維克-斯特林,得到的是天稟者;而這名單上,只是些神經受損的半廢之人。
朱蒂不是每個人都認識,卻確實認識上面的一些人。
「高村涼太,克里曼-達勒,艾琳-萊斯特,吉本杏子,孟鴻。」
她說出了上面的五個名字,「他們都熱愛銀行母親,他們都是……朋友。」
朱蒂又想到什麼,「我還知道一個叫賀蘭的猛將,只可惜,他在這次衝突戰死了。」
伊麗莎白接回了名單再看去那一列列的名字與資料,心頭微有振奮。
她不了解這些名字及背後的故事,目前只能信任朱蒂。
也因為聯合區清楚她是什麼人,清楚她想要改革,只是多頭下注,有恃無恐罷了。銀行要收拾她伊麗莎白-斯特林很容易,一個天稟者足矣,沒必要跟她玩太多。
不過這個安保團隊組建起來後,總還得繼續考察。
伊麗莎白不在乎神經損傷與否,大師似乎有辦法,她也只有這些人可以選了,她需要的是可以做事的人,那些朋友。

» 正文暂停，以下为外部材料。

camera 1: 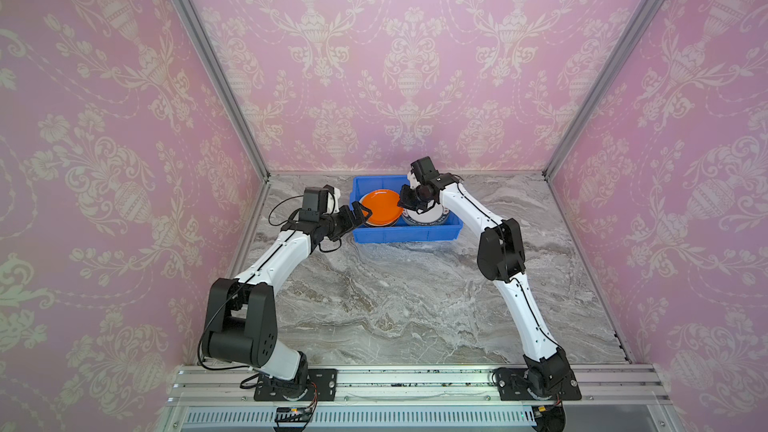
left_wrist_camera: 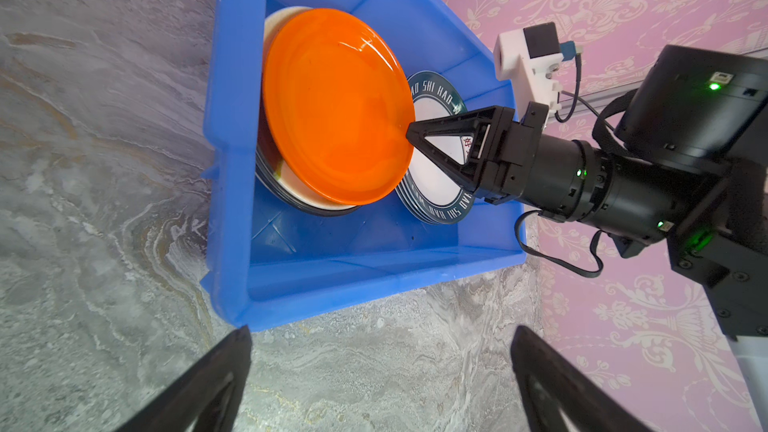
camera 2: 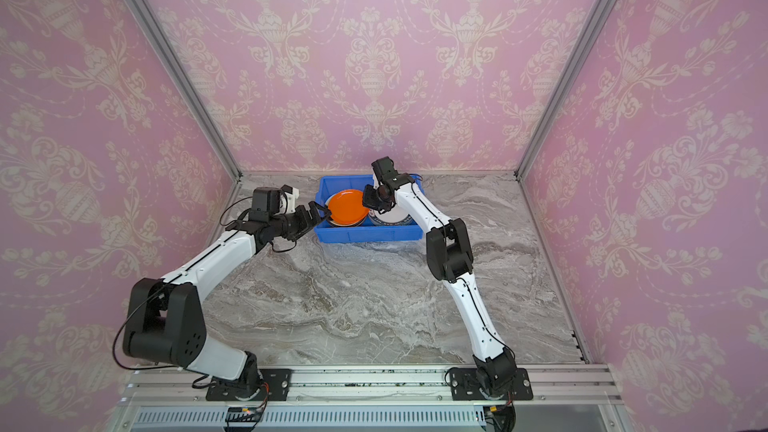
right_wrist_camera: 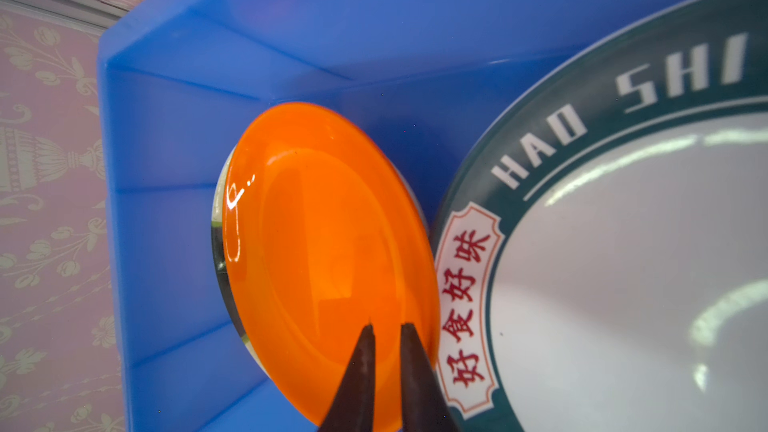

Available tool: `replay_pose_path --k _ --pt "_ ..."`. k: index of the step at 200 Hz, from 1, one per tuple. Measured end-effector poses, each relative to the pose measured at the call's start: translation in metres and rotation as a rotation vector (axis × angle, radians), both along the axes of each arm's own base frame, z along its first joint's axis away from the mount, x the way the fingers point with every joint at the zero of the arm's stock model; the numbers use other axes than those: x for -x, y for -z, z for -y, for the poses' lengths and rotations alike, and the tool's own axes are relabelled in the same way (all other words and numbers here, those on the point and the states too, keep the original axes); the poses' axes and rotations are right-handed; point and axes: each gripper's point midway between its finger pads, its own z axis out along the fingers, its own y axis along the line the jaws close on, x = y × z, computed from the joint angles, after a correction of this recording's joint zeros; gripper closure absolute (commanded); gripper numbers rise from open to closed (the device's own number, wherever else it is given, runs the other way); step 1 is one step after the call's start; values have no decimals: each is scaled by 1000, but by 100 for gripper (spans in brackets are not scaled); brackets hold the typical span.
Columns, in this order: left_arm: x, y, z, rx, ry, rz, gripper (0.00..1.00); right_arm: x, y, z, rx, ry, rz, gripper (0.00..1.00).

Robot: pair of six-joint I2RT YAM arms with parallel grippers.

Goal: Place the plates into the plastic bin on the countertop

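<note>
At the rear of the tabletop (camera 1: 395, 305), close to the back wall, the blue plastic bin (camera 1: 407, 235) (camera 2: 365, 235) stands with a long side toward my bases. Every plate I can see lies inside it.

Left half of the bin: the orange plate (camera 1: 380, 205) (camera 2: 347, 207) (left_wrist_camera: 336, 105) sits uppermost on a stack of other plates (left_wrist_camera: 303, 197), of which cream and dark rims show beneath it. I find it resting aslant, not level. Its edge nearest the middle of the bin overlaps the rim of the neighbouring pile.

Right half of the bin: the teal-lettered white plate (left_wrist_camera: 432, 184) (right_wrist_camera: 623, 243) lies flat on top of several plates with like rims. My right arm reaches over this half and hides most of that plate in both top views.

My right fingers (right_wrist_camera: 357, 380) (left_wrist_camera: 453, 121) are clenched to a thin slit and grasp no plate. Both tips lie over the face of the orange plate, just inside its rim, on the side next to the teal-lettered plate. Whether they press on the plate or stand just clear of it, I cannot tell.

My left fingers (left_wrist_camera: 224, 376) (camera 1: 353, 218) are released and spread wide, grasping nothing. They point at the bin from just beside its left end wall, above the bare tabletop.
</note>
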Motion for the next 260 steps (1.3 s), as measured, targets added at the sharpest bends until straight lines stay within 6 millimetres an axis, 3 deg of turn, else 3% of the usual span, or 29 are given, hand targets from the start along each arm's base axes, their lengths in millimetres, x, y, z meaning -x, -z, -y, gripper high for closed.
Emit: replay_pose_path --k 77,96,145,186,260 --pt "0 2 0 -1 0 -3 1 1 15 -4 -27 -16 -2 89" --pt "-1 5 0 -3 0 -12 1 1 10 -2 -35 -15 8 88" --pt "-2 11 0 -5 0 -26 1 -6 -21 29 -24 25 59 84" --pt "-3 14 -4 -6 -9 -33 1 -14 -18 48 -28 60 61 78" --pt "-5 17 -6 -20 -1 -29 1 -14 4 19 -80 43 27 80"
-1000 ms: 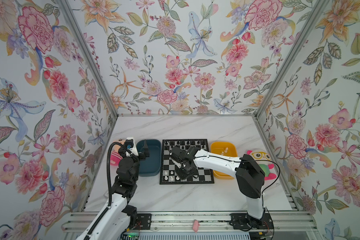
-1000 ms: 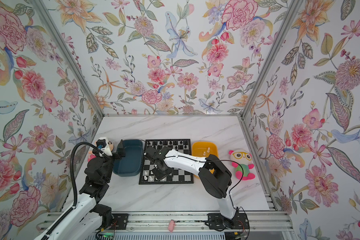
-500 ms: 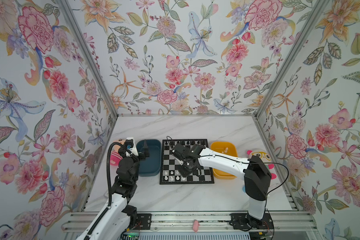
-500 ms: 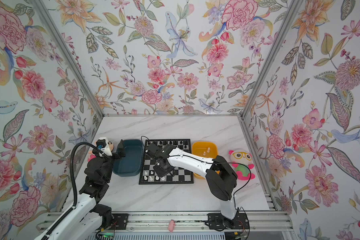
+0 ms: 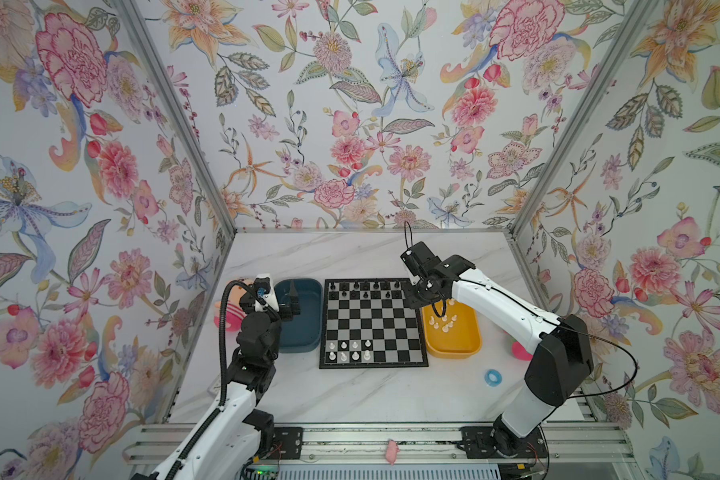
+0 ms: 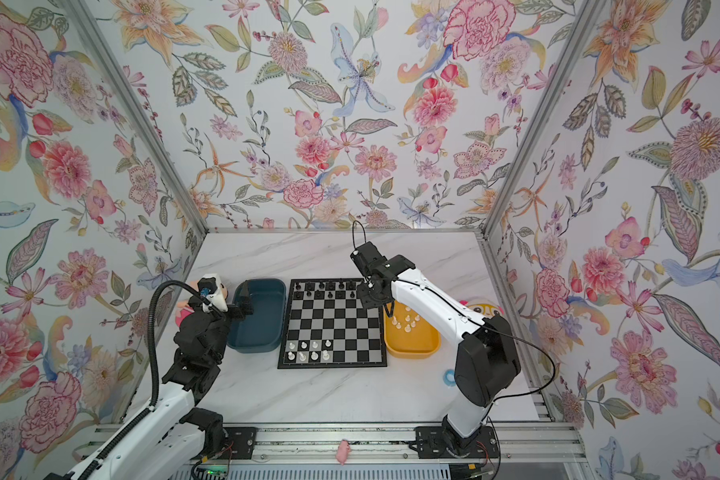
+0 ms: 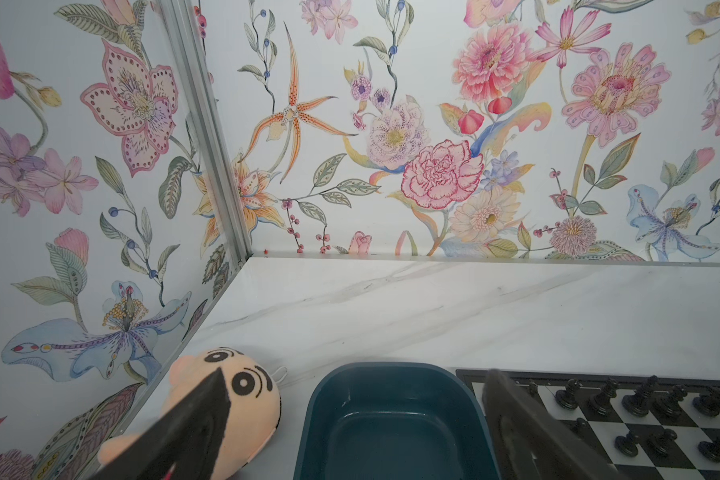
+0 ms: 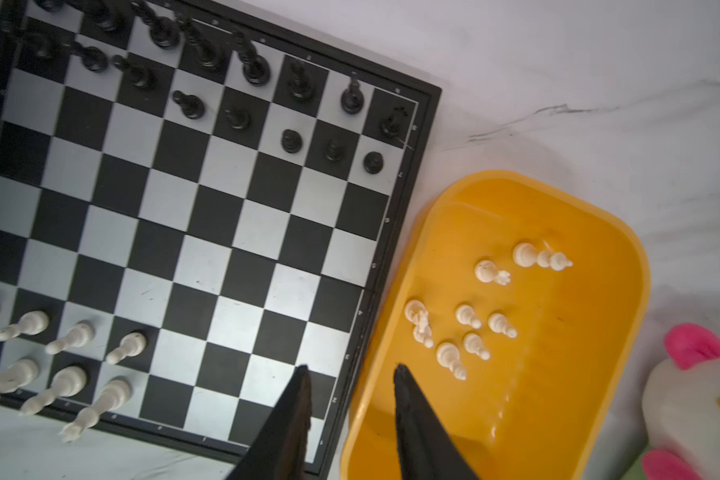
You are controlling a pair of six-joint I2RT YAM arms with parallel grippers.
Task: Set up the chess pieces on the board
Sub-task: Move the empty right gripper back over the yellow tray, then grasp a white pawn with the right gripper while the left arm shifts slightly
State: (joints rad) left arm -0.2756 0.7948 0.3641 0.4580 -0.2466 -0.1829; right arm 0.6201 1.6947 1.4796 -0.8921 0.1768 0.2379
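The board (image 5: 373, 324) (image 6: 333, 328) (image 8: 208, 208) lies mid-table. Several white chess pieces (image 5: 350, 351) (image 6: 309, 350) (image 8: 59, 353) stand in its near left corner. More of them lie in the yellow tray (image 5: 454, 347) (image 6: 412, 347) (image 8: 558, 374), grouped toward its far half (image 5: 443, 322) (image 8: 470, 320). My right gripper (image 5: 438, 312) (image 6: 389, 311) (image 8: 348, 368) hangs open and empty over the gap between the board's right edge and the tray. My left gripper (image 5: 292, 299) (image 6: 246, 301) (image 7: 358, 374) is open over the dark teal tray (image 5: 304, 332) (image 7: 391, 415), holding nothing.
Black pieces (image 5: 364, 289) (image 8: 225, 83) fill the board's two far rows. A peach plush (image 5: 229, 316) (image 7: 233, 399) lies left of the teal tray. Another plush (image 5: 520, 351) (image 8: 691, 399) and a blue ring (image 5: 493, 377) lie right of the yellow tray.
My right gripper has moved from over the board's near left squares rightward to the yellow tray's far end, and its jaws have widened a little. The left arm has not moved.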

一旦時機到了,能團結到荒野機動特遣隊、培育院那邊的力量。
或許,她的這種圖謀、這種突破正是維克在推動的,推着她在一條路上加快走去。
道路的盡頭必然有着一場毀滅,要麼消滅弱者,要麼消滅食血者。
但伊麗莎白知道,自己走的是大師指引的路,不是弱者和食血者,是朋友和敵人。
維克-斯特林根本不清楚,在她的背後,有着一個名為分享者的強大組織。
維克的這份禮物,她收下了。
「朱麗有什麼遺願嗎?」伊麗莎白問道。
「朱麗想離開這座城市,到處去看看。」
朱蒂看着草園街的人來人往,輕喃道:「朱麗只對我一個人說過,她有時候會羨慕荒野自由人能燃成灰燼……斯特林小姐,把朱麗火葬吧,把她的骨灰撒向大海。」
「好。」伊麗莎白點了點頭,望向遠方的天空,卻被樓房與霓虹招牌所阻擋。